> PROBLEM
The answer is the data repeated in full, with no pictures included.

> AVAILABLE DATA
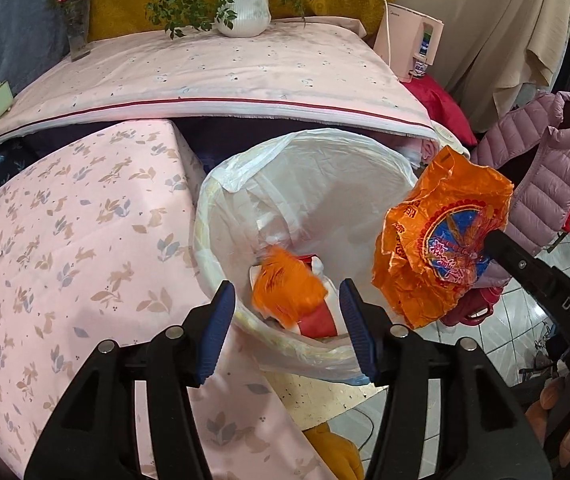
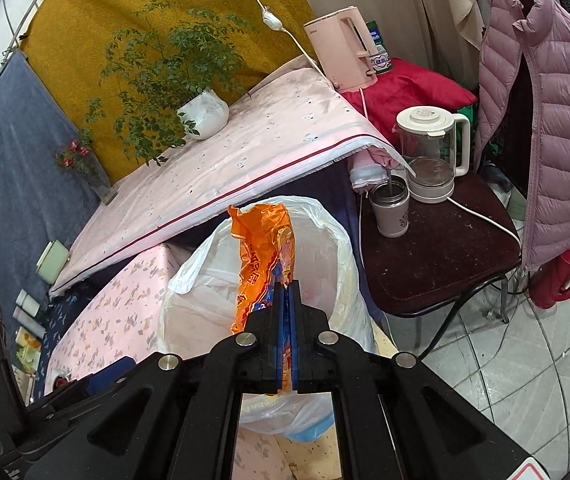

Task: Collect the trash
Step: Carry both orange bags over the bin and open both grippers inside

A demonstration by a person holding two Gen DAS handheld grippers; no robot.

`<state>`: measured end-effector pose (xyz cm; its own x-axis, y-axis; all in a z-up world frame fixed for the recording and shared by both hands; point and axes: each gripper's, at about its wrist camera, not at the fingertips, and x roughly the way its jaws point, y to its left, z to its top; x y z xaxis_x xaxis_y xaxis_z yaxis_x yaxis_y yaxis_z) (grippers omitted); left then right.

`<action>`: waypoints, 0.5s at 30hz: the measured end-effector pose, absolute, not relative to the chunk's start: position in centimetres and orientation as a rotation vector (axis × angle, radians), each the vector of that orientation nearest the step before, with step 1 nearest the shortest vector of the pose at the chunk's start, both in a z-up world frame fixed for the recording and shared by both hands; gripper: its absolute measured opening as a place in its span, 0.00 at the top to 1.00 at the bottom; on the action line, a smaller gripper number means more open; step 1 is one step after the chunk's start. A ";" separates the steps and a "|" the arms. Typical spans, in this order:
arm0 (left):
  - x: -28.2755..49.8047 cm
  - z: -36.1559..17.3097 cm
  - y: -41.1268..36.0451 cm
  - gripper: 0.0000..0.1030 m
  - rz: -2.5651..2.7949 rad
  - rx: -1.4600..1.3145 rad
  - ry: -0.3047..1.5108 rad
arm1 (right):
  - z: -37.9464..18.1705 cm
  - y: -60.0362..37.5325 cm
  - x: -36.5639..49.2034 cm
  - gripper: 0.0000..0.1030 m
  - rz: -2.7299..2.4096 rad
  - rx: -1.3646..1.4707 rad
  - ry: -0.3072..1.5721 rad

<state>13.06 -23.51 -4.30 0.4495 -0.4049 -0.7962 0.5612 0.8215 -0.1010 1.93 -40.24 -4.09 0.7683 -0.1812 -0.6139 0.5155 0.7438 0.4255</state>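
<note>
- Orange wrapper [image 1: 441, 236] (crinkled plastic, blue-red round print) is pinched in the right gripper [image 2: 287, 286], jaws clamped tight on it; it hangs over the right side of the bin's mouth, not yet inside.
- Second orange piece [image 1: 289, 288] (blurred, so probably falling) is in the trash bin [image 1: 401, 168], on top of red-and-white packaging already at the bottom.
- Left gripper [image 1: 287, 300] is released, jaws apart with nothing between the pads; it sits right above the near rim, pointing down into the bin.
- Bin has a white plastic liner [image 2: 189, 276] folded over the rim, mouth wide and unobstructed.
- Step in hand, my read: dropping collected trash into the bin; left side looks done, right wrapper is the one pending.
- Next move calls for: bring the right gripper a bit more over the middle of the opening, then open the jaws so the wrapper falls in (it's light and crinkly, may cling to a pad or drift onto the rim).
- Around the bin: pink rabbit-print cloth [image 1: 65, 240] over the surface on the left, a higher pink-covered surface [image 1: 225, 72] behind with a potted plant [image 1: 245, 14], a chair [image 2: 441, 256] with kettle [image 2: 431, 152] and cup [image 2: 391, 208] to the right, tiled floor [image 2: 533, 352].
</note>
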 end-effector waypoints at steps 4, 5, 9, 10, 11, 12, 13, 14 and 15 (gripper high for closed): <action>13.4 -4.4 -22.8 0.50 -0.584 0.179 0.930 | -4.0 -39.8 2.6 0.97 -0.395 0.614 0.582; 13.5 -4.4 -22.6 0.50 -0.578 0.177 0.929 | -4.0 -39.7 2.8 0.97 -0.392 0.612 0.583; 13.8 -4.5 -21.8 0.50 -0.562 0.164 0.933 | -3.9 -39.0 3.4 0.97 -0.381 0.594 0.590; 13.8 -4.5 -21.6 0.50 -0.558 0.163 0.933 | -3.9 -38.9 3.6 0.97 -0.379 0.590 0.590; 13.9 -4.5 -21.5 0.50 -0.555 0.161 0.932 | -3.8 -38.8 3.7 0.97 -0.376 0.587 0.591; 13.9 -4.5 -21.3 0.50 -0.553 0.159 0.932 | -3.8 -38.6 3.8 0.97 -0.374 0.583 0.593; 13.9 -4.5 -21.1 0.50 -0.552 0.157 0.933 | -3.8 -38.4 4.0 0.97 -0.371 0.580 0.594; 14.0 -4.5 -21.0 0.50 -0.550 0.156 0.933 | -3.7 -38.3 4.0 0.97 -0.369 0.578 0.594; 14.0 -4.5 -20.9 0.50 -0.548 0.156 0.932 | -3.7 -38.2 4.2 0.97 -0.367 0.575 0.595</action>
<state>14.01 -20.92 -4.49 0.4713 -0.3794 -0.7962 0.5113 0.8531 -0.1039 4.16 -38.21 -3.73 0.7720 -0.1588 -0.6155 0.4784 0.7827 0.3981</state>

> REPLY TO THE EXERCISE
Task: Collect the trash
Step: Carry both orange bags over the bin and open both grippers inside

A demonstration by a person holding two Gen DAS handheld grippers; no robot.

`<state>`: measured end-effector pose (xyz cm; its own x-axis, y-axis; all in a z-up world frame fixed for the recording and shared by both hands; point and axes: each gripper's, at about its wrist camera, not at the fingertips, and x roughly the way its jaws point, y to its left, z to its top; x y z xaxis_x xaxis_y xaxis_z yaxis_x yaxis_y yaxis_z) (grippers omitted); left then right.

`<action>`: waypoints, 0.5s at 30hz: the measured end-effector pose, absolute, not relative to the chunk's start: position in centimetres and orientation as a rotation vector (axis × angle, radians), each the vector of that orientation nearest the step before, with step 1 nearest the shortest vector of the pose at the chunk's start, both in a z-up world frame fixed for the recording and shared by both hands; gripper: its absolute measured opening as a place in its span, 0.00 at the top to 1.00 at the bottom; on the action line, a smaller gripper number means more open; step 1 is one step after the chunk's start. A ";" separates the steps and a "|" the arms. Typical spans, in this order:
arm0 (left):
  - x: -28.2755..49.8047 cm
  - z: -36.1559..17.3097 cm
  - y: -41.1268..36.0451 cm
  - gripper: 0.0000..0.1030 m
  - rz: -2.5651..2.7949 rad
  - rx: -1.4600..1.3145 rad
  - ry: -0.3047..1.5108 rad
arm1 (right):
  - z: -37.9464..18.1705 cm
  - y: -60.0362..37.5325 cm
  - x: -36.5639..49.2034 cm
  - gripper: 0.0000..0.1030 m
  - rz: -2.7299..2.4096 rad
  - rx: -1.3646..1.4707 rad
  - ry: -0.3072..1.5721 rad

<state>13.06 -23.51 -4.30 0.4495 -0.4049 -0.7962 0.5612 0.8215 -0.1010 1.93 -40.24 -4.09 0.7683 -0.1812 -0.6139 0.5155 0.7438 0.4255</state>
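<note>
- Orange wrapper [image 1: 441, 236] (crinkled plastic, blue-red round print) is pinched in the right gripper [image 2: 287, 286], jaws clamped tight on it; it hangs over the right side of the bin's mouth, not yet inside.
- Second orange piece [image 1: 289, 288] (blurred, so probably falling) is in the trash bin [image 1: 401, 168], on top of red-and-white packaging already at the bottom.
- Left gripper [image 1: 287, 300] is released, jaws apart with nothing between the pads; it sits right above the near rim, pointing down into the bin.
- Bin has a white plastic liner [image 2: 189, 276] folded over the rim, mouth wide and unobstructed.
- Step in hand, my read: dropping collected trash into the bin; left side looks done, right wrapper is the one pending.
- Next move calls for: bring the right gripper a bit more over the middle of the opening, then open the jaws so the wrapper falls in (it's light and crinkly, may cling to a pad or drift onto the rim).
- Around the bin: pink rabbit-print cloth [image 1: 65, 240] over the surface on the left, a higher pink-covered surface [image 1: 225, 72] behind with a potted plant [image 1: 245, 14], a chair [image 2: 441, 256] with kettle [image 2: 431, 152] and cup [image 2: 391, 208] to the right, tiled floor [image 2: 533, 352].
</note>
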 end-effector waypoints at steps 4, 5, 9, 10, 11, 12, 13, 14 and 15 (gripper high for closed): <action>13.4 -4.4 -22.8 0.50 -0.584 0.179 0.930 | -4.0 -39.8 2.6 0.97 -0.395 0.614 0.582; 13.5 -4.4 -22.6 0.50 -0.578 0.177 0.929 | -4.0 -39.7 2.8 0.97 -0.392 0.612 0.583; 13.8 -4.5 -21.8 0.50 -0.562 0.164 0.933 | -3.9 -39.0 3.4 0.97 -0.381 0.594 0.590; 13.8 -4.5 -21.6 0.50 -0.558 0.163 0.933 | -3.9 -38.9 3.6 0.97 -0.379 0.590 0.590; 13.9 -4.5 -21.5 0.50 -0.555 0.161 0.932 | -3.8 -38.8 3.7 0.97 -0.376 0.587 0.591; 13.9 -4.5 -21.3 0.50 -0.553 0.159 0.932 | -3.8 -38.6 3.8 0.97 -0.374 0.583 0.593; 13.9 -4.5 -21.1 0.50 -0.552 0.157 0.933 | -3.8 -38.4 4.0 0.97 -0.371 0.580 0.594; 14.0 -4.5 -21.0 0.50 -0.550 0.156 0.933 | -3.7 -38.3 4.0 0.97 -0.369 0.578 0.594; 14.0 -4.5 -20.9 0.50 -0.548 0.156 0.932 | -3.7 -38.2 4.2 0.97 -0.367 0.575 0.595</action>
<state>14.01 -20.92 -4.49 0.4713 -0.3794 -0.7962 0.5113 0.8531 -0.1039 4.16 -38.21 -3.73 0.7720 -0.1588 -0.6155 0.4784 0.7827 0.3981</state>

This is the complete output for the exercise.